WHAT TO DO
Count how many lines in this material contain "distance". The answer is that number alone.
+--
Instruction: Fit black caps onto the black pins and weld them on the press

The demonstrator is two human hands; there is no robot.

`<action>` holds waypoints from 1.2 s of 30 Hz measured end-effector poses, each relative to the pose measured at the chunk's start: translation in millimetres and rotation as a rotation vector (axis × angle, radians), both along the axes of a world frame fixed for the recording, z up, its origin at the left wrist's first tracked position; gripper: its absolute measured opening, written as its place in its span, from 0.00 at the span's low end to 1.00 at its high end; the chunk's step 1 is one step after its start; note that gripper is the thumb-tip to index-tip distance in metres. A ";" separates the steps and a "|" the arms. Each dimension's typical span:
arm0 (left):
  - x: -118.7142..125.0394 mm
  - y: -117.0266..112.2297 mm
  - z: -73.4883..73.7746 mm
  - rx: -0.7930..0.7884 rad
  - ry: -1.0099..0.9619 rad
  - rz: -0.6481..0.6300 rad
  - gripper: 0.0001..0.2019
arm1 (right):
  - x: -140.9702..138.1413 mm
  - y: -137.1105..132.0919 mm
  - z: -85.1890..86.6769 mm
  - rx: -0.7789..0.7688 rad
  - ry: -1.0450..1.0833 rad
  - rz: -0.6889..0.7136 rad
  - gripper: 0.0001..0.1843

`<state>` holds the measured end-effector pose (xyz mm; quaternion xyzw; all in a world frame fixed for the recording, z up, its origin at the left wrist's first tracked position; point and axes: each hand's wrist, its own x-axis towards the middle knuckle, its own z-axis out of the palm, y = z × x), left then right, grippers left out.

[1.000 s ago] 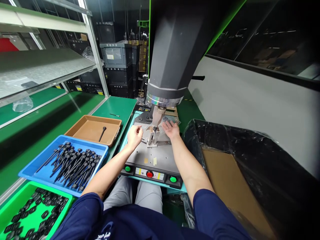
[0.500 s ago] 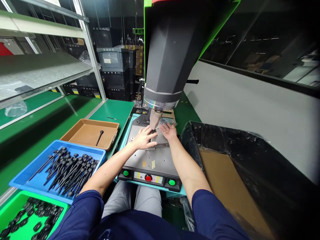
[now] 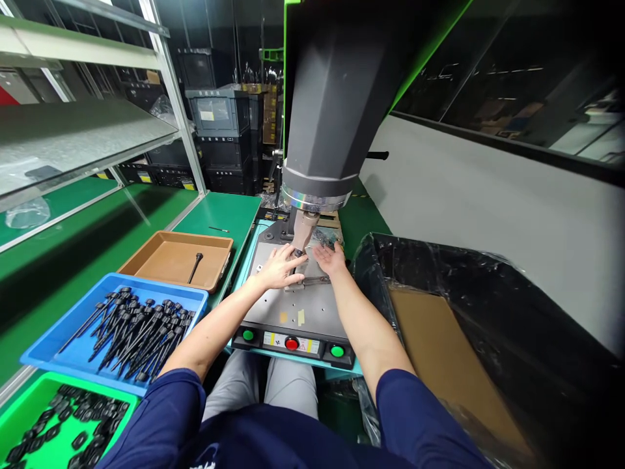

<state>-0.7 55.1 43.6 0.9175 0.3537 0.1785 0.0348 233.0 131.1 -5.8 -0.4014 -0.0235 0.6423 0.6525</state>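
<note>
Over the grey metal plate [image 3: 278, 306] of a bench machine, both of my hands flank the machine's pale tapered tip [image 3: 305, 229]. My left hand [image 3: 280, 267] is spread, palm down, with its fingers beside a small dark part [image 3: 299, 253] directly under the tip; whether the fingertips touch it I cannot tell. To the right of the tip, my right hand [image 3: 331, 258] lies palm up with its fingers apart and nothing in it. Between the hands, a metal fixture [image 3: 315, 281] shows on the plate, partly hidden by my left hand.
At left are a brown tray [image 3: 146, 251] with one black stemmed part [image 3: 195, 267], a blue tray [image 3: 43, 355] of similar parts and a green bin [image 3: 53, 449] of small black pieces. Green buttons [image 3: 337, 351] flank a red button [image 3: 291, 343]. A plastic-lined box [image 3: 424, 319] stands right.
Both hands stay almost in place beside the tip, with my right hand's fingers opened slightly more. The whole view has shifted a little.
</note>
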 end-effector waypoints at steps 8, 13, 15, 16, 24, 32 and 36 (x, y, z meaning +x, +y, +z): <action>-1.6 -4.4 6.0 0.123 0.006 -0.033 0.32 | 6.9 -23.8 -6.0 -0.027 -0.020 -0.020 0.36; -1.3 -5.3 11.2 0.166 0.065 -0.085 0.31 | 10.6 -36.6 -3.2 -0.035 -0.010 -0.049 0.33; -1.2 -4.5 10.2 0.161 0.100 -0.099 0.30 | 10.7 -42.9 -2.2 -0.035 0.008 -0.064 0.30; -1.3 -4.0 9.2 0.158 0.117 -0.105 0.30 | 10.3 -46.6 -2.2 -0.035 0.018 -0.073 0.29; -2.2 -4.1 6.6 0.120 0.173 -0.112 0.29 | 1.9 -90.5 -13.2 -0.027 0.101 -0.130 0.15; -1.8 -7.9 7.7 0.091 0.122 -0.069 0.32 | -1.6 -139.2 -14.8 0.009 0.117 -0.101 0.09; -3.5 -11.9 9.2 0.082 0.109 -0.073 0.34 | -1.7 -160.3 -12.2 0.032 0.115 -0.090 0.09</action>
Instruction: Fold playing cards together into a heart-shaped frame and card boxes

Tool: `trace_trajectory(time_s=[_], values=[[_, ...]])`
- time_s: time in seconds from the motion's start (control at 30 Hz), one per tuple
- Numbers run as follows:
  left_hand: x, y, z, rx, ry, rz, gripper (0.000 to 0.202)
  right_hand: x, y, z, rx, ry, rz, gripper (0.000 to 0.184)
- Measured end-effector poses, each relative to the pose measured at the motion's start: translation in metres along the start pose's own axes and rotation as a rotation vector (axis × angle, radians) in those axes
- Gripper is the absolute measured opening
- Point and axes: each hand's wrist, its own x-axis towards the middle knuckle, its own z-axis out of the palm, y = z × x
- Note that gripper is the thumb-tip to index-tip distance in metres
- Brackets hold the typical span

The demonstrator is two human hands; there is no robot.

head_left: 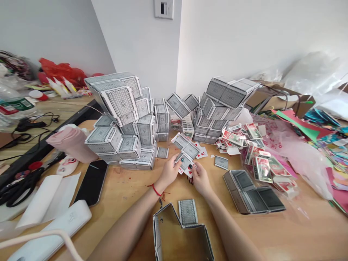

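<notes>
Between both hands, over the middle of the table, is a small fan of playing cards (187, 151), mostly patterned backs up with some red-heart faces below. My left hand (172, 169) grips them from the left, its thumb on top. From the right, my right hand (200, 177) pinches the same cards at their near edge. Loose heart cards (201, 152) lie just behind them. In front of my body stands an open L-shaped box of cards (183, 241), with a single card (187, 211) beside it. Another L-shaped card piece (254, 194) rests on the right.
Tall stacks of card blocks stand at the back left (121, 105) and back right (231, 92). Opened card boxes (262, 168) are heaped at right, near a plastic bag (307, 163). A phone (92, 182), white power bank (54, 233) and scissors (20, 181) lie left.
</notes>
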Motion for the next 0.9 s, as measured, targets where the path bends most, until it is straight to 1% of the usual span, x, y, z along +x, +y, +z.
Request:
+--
WRITTEN RESPONSE
2